Detestable evergreen sterility!
Over dead acid gardens
Where blue widows, shrined in Sunday, shrank
To arthritic clockwork,
Yapped like terriers and shook sticks from doorways
Vast and black and proper as museums.
Cenotaphs and the moor-silence!
Rhododendrons and rain!
It is all one. It is over.
Evergloom of official titivation –
Uniform at the reservoir, and the chapel,
And the graveyard park,
Ugly as a brass-band in India.
Sunstruck
The freedom of Saturday afternoons
Starched to cricket dazzle, nagged at a theorem –
Shaggy valley parapets
Pending like thunder, narrowing the spin-bowler’s angle.
The click, disconnected, might have escaped –
A six! And the ball slammed flat!
And the bat in flinders!
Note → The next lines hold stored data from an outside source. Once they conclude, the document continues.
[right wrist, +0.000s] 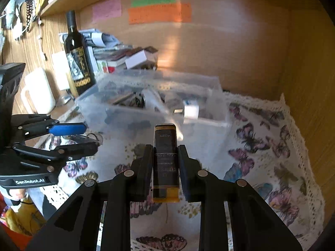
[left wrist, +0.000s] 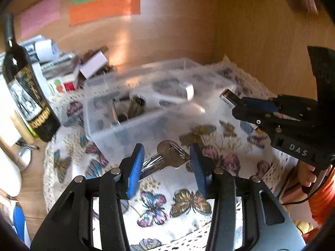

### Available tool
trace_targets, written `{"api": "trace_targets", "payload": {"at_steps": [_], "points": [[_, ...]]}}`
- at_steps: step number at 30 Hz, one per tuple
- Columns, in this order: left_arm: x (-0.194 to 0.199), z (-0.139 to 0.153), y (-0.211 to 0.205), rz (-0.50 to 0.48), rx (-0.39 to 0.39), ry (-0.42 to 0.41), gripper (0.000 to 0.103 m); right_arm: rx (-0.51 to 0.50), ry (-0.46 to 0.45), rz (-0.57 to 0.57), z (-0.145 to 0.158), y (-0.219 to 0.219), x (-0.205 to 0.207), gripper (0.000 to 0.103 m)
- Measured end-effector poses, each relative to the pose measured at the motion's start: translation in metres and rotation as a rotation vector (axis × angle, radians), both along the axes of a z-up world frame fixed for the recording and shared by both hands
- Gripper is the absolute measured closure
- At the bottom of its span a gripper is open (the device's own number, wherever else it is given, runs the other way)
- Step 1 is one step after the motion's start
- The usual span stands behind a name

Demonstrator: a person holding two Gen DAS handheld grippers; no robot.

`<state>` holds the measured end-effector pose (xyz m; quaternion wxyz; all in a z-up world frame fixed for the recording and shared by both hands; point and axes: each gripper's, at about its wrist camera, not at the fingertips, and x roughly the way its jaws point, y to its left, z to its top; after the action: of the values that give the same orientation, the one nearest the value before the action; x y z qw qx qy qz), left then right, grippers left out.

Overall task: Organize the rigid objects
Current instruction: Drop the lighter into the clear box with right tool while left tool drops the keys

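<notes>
Item 1. Left gripper, black frame with blue pads: fingers spread wide. Between them lay a silver-and-brass metal key with a patterned shaft, its round bow pointing away from the gripper and its shaft running back under the left pad. Whether either pad touched the key could not be told. The key rested on the white butterfly-print cloth with lace edging.

Item 2. Right gripper, same make: fingers pressed against the two sides of a small rectangular black-and-gold bottle with an amber base, holding it lengthwise along the fingers, its dark end jutting past the fingertips. In the left wrist view the same bottle projected from the right gripper, above the cloth and to the right of the left fingers.

Item 3. Clear plastic storage box with inner compartments: standing on the cloth just beyond both pairs of fingertips. Contents blurred; dark metal pieces showed in the left compartment and a small white block further right.

Item 4. Dark glass wine bottle with black-and-gold label: upright, beyond and left of the box, off the cloth.

Item 5. Stack of papers and small cartons: behind the box, against the wooden back panel.

Item 6. Pink, green and orange paper strips: fixed to the back panel, high above the box.
</notes>
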<state>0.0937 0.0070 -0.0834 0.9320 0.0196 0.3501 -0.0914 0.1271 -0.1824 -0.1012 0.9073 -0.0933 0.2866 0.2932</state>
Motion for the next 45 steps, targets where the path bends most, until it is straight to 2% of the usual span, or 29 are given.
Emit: {"api": "trace_targets", "payload": {"at_steps": [12, 18, 24, 33, 39, 45], "points": [[0.016, 0.051, 0.017, 0.074, -0.041, -0.144, 0.058, 0.082, -0.102, -0.006, 0.043, 0.006, 0.009, 0.081], [0.033, 0.067, 0.029, 0.106, -0.064, -0.176, 0.058, 0.103, -0.132, 0.002, 0.056, 0.015, 0.023, 0.081], [0.056, 0.056, 0.033, 0.118, -0.072, -0.134, 0.058, 0.107, -0.101, -0.012, 0.051, 0.023, 0.047, 0.081], [0.092, 0.02, 0.03, 0.106, -0.067, -0.015, 0.058, 0.055, 0.018, -0.043, 0.016, 0.033, 0.09, 0.081], [0.106, 0.001, 0.028, 0.097, -0.055, 0.04, 0.058, 0.024, 0.075, -0.033, -0.001, 0.04, 0.103, 0.081], [0.116, -0.01, 0.029, 0.095, -0.058, 0.079, 0.058, -0.033, 0.079, -0.021, -0.01, 0.047, 0.104, 0.081]]}}
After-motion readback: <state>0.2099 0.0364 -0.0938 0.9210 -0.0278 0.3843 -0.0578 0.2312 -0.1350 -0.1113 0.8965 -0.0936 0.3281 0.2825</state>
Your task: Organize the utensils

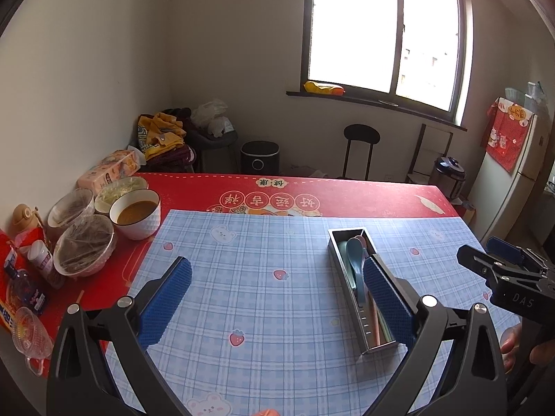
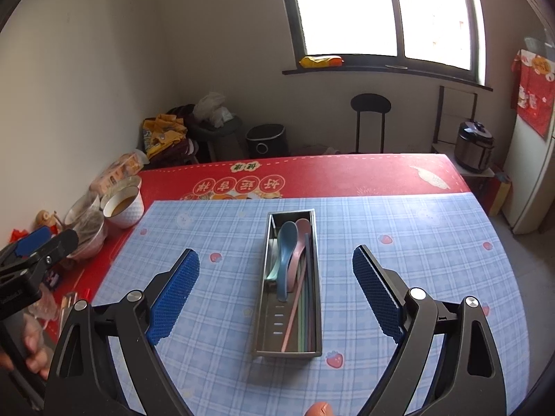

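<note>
A long steel utensil tray lies on the blue checked mat. In it lie a blue spoon, a pink spoon, a mint spoon and several coloured chopsticks. My right gripper is open and empty, held above the tray with a finger on either side. In the left wrist view the tray sits beside the right finger of my left gripper, which is open and empty above the mat. The right gripper shows at that view's right edge.
Bowls of food covered bowls, a tissue box, bottles and a glass cup crowd the left side of the red tablecloth. A chair, cookers and a fridge stand beyond the table.
</note>
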A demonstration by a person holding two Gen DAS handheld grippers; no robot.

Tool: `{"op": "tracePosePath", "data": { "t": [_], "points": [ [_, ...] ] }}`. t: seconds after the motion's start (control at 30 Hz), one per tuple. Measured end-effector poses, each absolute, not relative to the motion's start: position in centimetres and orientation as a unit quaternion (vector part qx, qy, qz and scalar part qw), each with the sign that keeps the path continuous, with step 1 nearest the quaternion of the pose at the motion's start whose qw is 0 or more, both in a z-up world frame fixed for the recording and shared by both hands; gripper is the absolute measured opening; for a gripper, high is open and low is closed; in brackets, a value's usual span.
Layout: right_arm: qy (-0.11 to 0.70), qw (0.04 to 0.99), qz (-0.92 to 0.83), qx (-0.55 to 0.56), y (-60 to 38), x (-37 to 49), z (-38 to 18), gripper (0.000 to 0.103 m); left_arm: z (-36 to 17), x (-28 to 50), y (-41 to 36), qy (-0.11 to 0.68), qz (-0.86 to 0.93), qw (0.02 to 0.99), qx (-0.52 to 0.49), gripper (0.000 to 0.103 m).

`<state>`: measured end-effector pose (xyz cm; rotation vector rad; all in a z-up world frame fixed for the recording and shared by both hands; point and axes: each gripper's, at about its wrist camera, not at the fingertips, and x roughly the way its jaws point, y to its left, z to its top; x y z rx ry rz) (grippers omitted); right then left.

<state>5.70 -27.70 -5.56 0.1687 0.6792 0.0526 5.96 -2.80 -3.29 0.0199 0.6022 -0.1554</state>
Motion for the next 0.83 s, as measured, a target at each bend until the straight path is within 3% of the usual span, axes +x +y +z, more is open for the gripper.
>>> {"op": "tracePosePath", "data": {
  "t": [0.83],
  "points": [
    [0.318,0.945,-0.005,0.073,-27.57,4.68,-5.55,0.087,-3.01,5.47,-3.48,0.262,-0.054,0.963,0.029,0.097]
  ]
}}
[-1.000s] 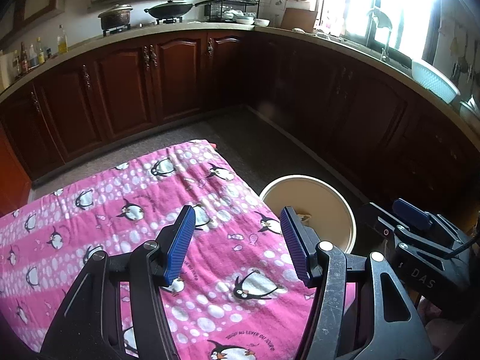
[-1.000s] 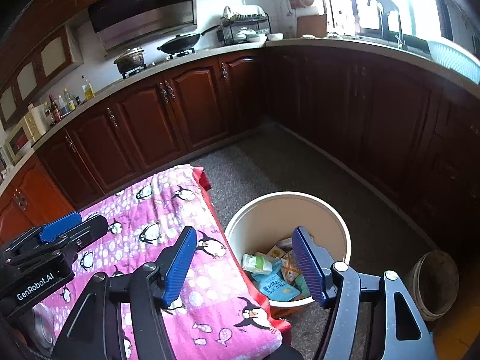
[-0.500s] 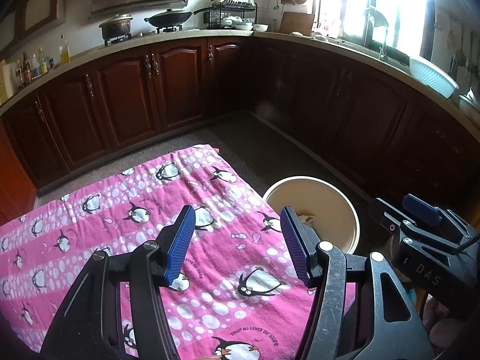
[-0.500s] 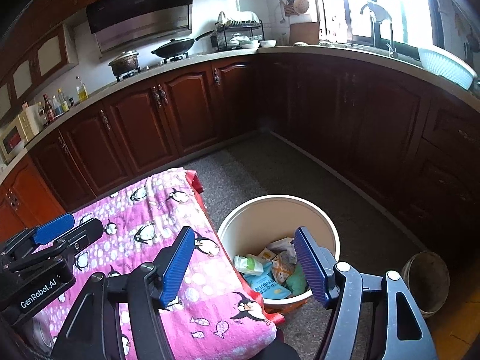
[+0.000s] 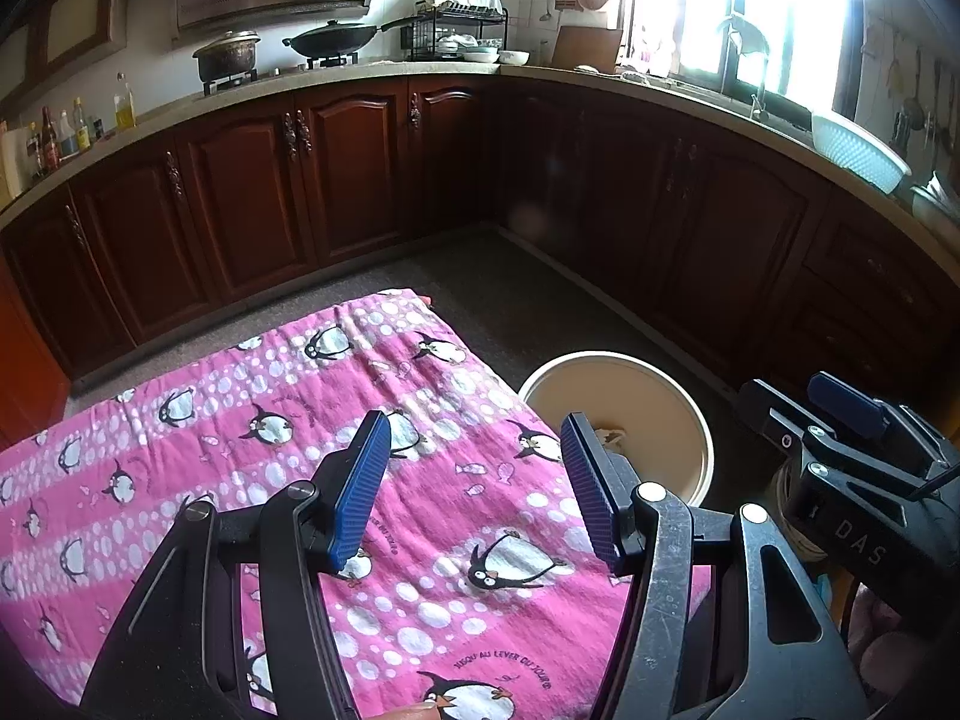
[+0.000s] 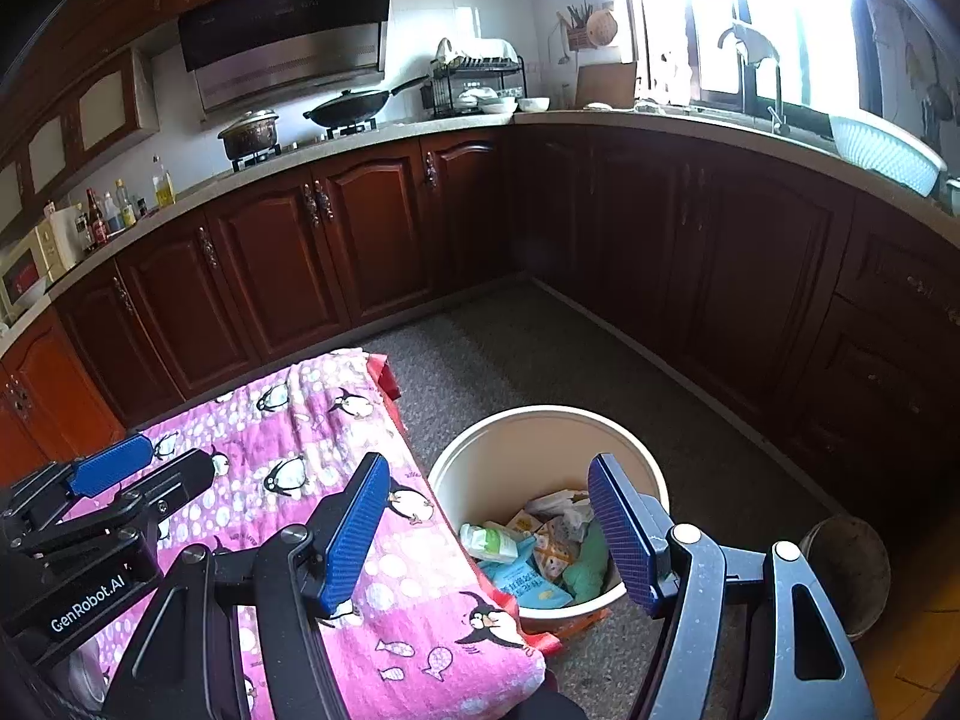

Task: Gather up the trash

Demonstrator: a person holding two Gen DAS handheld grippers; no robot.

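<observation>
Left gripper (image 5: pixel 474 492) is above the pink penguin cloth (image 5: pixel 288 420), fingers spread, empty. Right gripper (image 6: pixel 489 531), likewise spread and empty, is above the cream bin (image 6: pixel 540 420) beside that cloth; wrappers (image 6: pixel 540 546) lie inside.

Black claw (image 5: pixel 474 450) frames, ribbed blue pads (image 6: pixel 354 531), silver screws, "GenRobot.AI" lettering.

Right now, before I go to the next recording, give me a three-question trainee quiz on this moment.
1. True or false: the left gripper holds trash.
2. Where do the wrappers lie? A) on the pink penguin cloth B) in the cream bucket C) on the floor
3. Fill in: the right gripper is ____.

Key: 1 false; 2 B; 3 open
</observation>
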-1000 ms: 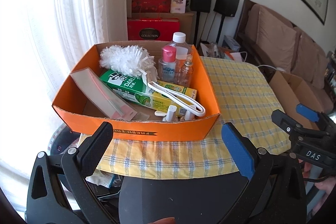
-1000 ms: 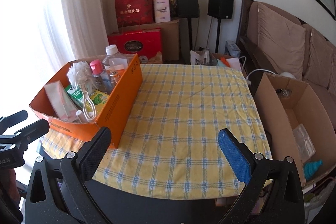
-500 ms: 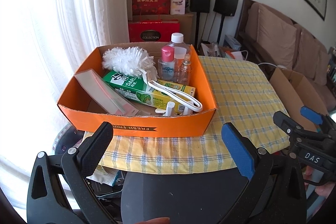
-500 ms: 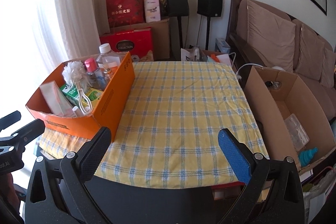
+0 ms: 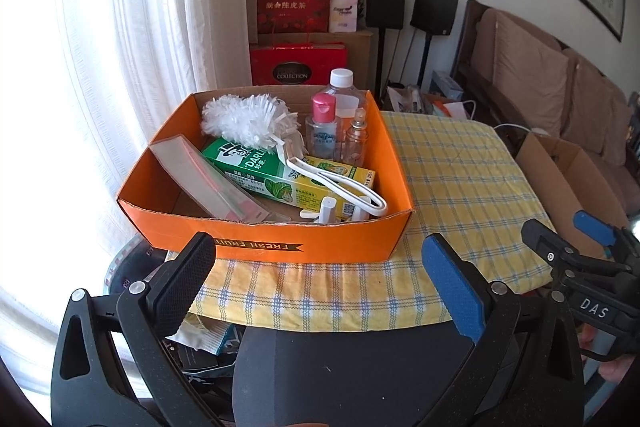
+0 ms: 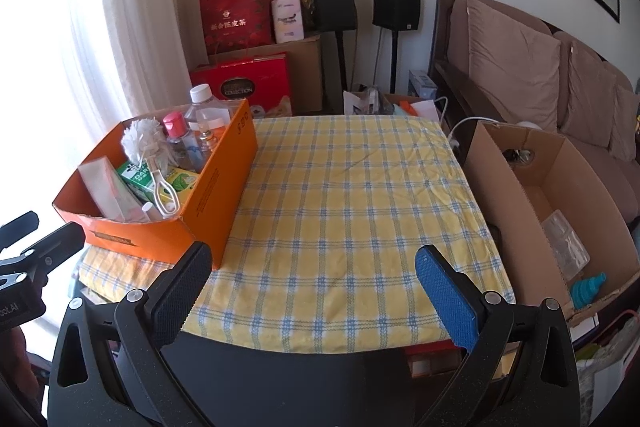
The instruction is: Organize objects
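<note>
Tongs first: the left gripper (image 5: 316, 259) gapes wide and empty just short of the table's near left corner; the right gripper (image 6: 312, 267) gapes wide over the near edge; an orange box (image 6: 224, 179) of bottles, a brush (image 5: 256, 123) and a toothpaste carton (image 5: 280, 175) sits at the checked tablecloth's (image 6: 352, 211) left edge.
</note>
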The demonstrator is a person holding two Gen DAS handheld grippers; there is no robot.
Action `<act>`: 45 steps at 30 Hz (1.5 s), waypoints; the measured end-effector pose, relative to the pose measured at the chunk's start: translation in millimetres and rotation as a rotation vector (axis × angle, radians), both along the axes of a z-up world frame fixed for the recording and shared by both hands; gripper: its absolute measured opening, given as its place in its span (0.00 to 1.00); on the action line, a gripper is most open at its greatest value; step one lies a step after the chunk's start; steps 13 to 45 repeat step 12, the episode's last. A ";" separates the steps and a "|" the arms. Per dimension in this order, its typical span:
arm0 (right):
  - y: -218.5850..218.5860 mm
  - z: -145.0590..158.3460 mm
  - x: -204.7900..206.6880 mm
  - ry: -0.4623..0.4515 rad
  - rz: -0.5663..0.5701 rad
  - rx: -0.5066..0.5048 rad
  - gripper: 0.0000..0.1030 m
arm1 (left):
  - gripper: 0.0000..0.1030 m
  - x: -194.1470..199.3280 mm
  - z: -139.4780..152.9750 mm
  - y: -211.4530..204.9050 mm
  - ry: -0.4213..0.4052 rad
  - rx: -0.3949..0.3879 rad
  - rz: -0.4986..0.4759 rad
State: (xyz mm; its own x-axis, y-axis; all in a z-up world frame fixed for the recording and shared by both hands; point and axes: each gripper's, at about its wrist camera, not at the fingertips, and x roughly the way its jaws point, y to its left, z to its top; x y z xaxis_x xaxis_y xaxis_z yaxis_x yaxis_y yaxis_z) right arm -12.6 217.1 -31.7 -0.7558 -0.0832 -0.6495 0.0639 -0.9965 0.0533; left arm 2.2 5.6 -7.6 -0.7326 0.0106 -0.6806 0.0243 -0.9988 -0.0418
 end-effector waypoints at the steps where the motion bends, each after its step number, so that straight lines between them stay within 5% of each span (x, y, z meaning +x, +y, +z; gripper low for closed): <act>1: -0.1 0.1 0.2 0.001 0.000 0.000 0.99 | 1.00 0.2 0.0 0.2 0.000 0.000 0.000; 45: 1.2 2.3 1.8 0.005 0.002 -0.001 0.99 | 1.00 -0.8 -2.0 0.9 -0.004 -0.008 0.010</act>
The heart soaring!
And everybody jumping up and running –
Fleeing after the ball, stampeding
Through the sudden hole in Saturday – but
Already clapped into hands and the trap-shout
The ball jerked back to the stumper on its elastic.
Everything collapsed that bit deeper
Towards Monday.
Misery of the brassy sycamores!
Misery of the swans and the hard ripple!
Then again Yes Yes a wild YES –
The bat flashed round the neck in a tight coil,
The stretched shout snatching for the North Sea –
But it fell far short, even of Midgley.
And the legs running for dear life, twinkling white
In the cage of wickets
Were cornered again by the ball, pinned to the crease,
Blocked by the green and white pavilion.
Cross-eyed, mid-stump, sun-descending headache!
Brain sewn into the ball’s hide
Hammering at four corners of abstraction
And caught and flung back, and caught, and again caught
To be bounced on baked earth, to be clubbed
Toward the wage-mirage sparkle of mills
Toward Lord Savile’s heather
Toward the veto of the poisonous Calder
Till the eyes, glad of anything, dropped
From the bails
Into the bottom of a teacup,
To sandwich crusts for the canal cygnets.
The bowler had flogged himself to a dishclout.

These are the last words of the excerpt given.